La plus grande compétition de football doit avoir lieu cet été aux États-Unis, au Canada et au Mexique.
Réactions et positions
L'Iran a averti qu'il pourrait boycotter le tournoi après que des frappes aériennes américaines ont été suivies par la mort du guide suprême, l'ayatollah Ali Khamenei.
Le calendrier prévoit que l'Iran affrontera la Nouvelle-Zélande à Los Angeles et pourrait aussi croiser la Belgique et l'Égypte dans le même groupe.

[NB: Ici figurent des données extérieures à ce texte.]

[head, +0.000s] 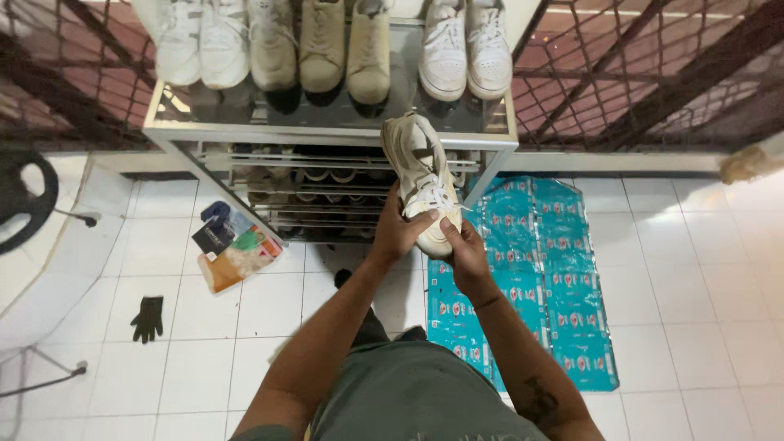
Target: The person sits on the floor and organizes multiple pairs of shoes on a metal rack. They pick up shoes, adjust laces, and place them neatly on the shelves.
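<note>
Both hands, left hand [398, 231] and right hand [465, 249], clamp the cream sneaker [421, 181] by its heel; keep it level approaching the shoe rack's [327, 129] front edge.

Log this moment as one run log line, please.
left hand: holds cream sneaker | right hand: grips its toe | below: teal mat | behind: shoe rack

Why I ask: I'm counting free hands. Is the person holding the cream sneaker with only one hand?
No: both the left hand and the right hand grip the cream sneaker in front of the shoe rack.
</note>
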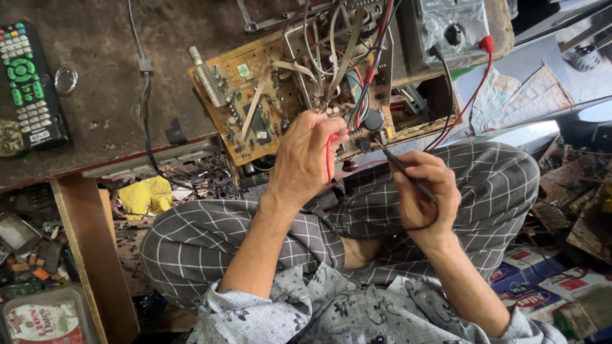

Mehdi Taj, président de la Fédération iranienne de football, a déjà exprimé des doutes sur la participation du pays, invoquant les violences et les tensions.
Selon le tabloïde The Sun, il affirme que le président américain a publié deux tweets appelant à accorder l'asile politique à nos joueuses et que, si l'Australie refusait, il agirait lui-même.
Taj, âgé de 66 ans, a déjà exprimé des doutes sur la participation de l'Iran à l'événement la semaine précédente.
La décision finale dépendrait des autorités sportives.
L'Iran entamera sa campagne face à la Nouvelle-Zélande à Los Angeles et affrontera aussi la Belgique et l'Égypte dans le même groupe.
Si l'Iran se retire, la porte pourrait s'ouvrir pour l'Irak ou les Émirats arabes unis pour se qualifier.
Punchline 1: Dans ce sport, le seul but qui compte parfois est celui de garder le moral sur le canapé.
Punchline 2: Et si le Mondial se joue sans eux, on dira que l'ironie a bien mieux dribblé que certains effectifs.